### Work order
Return only the lines of the data below from the line with "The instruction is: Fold" up to and including the line with "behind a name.", exactly as written, with the pictures omitted.

Extracted data entries
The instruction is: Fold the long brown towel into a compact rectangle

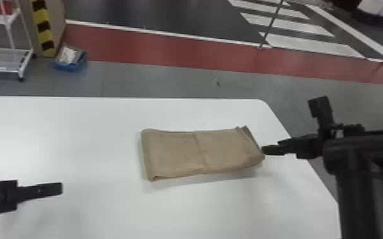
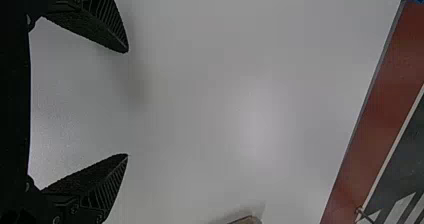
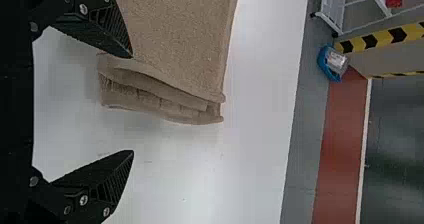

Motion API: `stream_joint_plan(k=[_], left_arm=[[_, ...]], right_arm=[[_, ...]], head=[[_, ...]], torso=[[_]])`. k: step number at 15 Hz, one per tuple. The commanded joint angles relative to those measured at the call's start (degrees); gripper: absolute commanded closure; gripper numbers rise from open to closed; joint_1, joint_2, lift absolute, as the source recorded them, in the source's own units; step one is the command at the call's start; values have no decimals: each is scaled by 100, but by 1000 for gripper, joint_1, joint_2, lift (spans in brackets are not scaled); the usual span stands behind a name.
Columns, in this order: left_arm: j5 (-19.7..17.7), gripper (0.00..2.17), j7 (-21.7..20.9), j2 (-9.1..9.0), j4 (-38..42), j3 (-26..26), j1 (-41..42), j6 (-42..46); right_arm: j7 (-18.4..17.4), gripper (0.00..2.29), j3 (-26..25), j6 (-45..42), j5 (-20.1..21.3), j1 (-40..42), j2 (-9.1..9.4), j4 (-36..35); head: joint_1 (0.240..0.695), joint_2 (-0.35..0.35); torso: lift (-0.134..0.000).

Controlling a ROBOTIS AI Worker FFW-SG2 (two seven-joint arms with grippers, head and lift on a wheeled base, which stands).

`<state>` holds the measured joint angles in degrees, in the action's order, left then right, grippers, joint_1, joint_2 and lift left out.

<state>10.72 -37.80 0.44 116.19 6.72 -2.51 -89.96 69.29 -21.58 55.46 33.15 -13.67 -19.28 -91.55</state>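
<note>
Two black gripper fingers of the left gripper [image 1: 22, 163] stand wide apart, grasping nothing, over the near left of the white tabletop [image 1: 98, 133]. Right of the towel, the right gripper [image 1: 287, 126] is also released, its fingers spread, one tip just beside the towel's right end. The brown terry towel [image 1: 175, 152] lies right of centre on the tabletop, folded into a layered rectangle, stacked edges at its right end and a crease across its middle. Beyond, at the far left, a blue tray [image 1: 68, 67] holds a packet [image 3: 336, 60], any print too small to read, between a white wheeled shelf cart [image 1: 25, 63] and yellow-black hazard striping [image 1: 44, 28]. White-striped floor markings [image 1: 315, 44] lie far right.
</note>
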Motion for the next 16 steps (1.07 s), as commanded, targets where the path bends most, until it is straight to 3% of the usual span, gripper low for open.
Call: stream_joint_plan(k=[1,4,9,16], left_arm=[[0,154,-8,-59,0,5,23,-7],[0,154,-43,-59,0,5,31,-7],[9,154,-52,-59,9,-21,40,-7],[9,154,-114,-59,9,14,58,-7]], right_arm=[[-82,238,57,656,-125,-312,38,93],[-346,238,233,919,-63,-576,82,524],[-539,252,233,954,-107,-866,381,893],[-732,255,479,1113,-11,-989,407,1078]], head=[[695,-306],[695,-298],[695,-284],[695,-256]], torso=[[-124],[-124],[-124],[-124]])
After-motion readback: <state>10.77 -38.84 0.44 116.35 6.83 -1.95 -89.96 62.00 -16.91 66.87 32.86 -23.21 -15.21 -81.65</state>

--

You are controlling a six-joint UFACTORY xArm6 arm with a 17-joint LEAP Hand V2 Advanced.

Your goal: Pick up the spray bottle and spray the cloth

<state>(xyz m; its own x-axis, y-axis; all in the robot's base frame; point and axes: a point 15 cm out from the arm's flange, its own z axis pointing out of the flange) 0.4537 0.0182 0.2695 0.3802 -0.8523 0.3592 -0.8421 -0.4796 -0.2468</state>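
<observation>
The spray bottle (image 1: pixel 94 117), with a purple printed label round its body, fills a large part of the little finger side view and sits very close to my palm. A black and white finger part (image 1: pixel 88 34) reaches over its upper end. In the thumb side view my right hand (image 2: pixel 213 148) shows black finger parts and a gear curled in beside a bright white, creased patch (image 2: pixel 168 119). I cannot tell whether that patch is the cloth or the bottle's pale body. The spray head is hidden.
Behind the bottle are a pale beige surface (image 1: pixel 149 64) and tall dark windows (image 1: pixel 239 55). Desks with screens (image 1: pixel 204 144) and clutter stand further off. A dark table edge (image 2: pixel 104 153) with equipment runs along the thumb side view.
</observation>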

### Answer box
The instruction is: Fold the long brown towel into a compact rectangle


Motion API: `stream_joint_plan(k=[_], left_arm=[[_, ...]], right_arm=[[_, ...]], head=[[_, ...]], torso=[[_]])`. k: step number at 15 Hz, one per tuple. The commanded joint angles relative to those measured at the call's start (degrees); gripper: absolute commanded closure; gripper numbers rise from open to closed; joint_1, joint_2, lift absolute, as the source recorded them, in the source's own units; step one is the command at the call's start; values have no decimals: each is scaled by 100, but by 1000 for gripper, joint_1, joint_2, lift (spans in brackets are not scaled); the usual span stands behind a name.

Work on this exercise has been completed.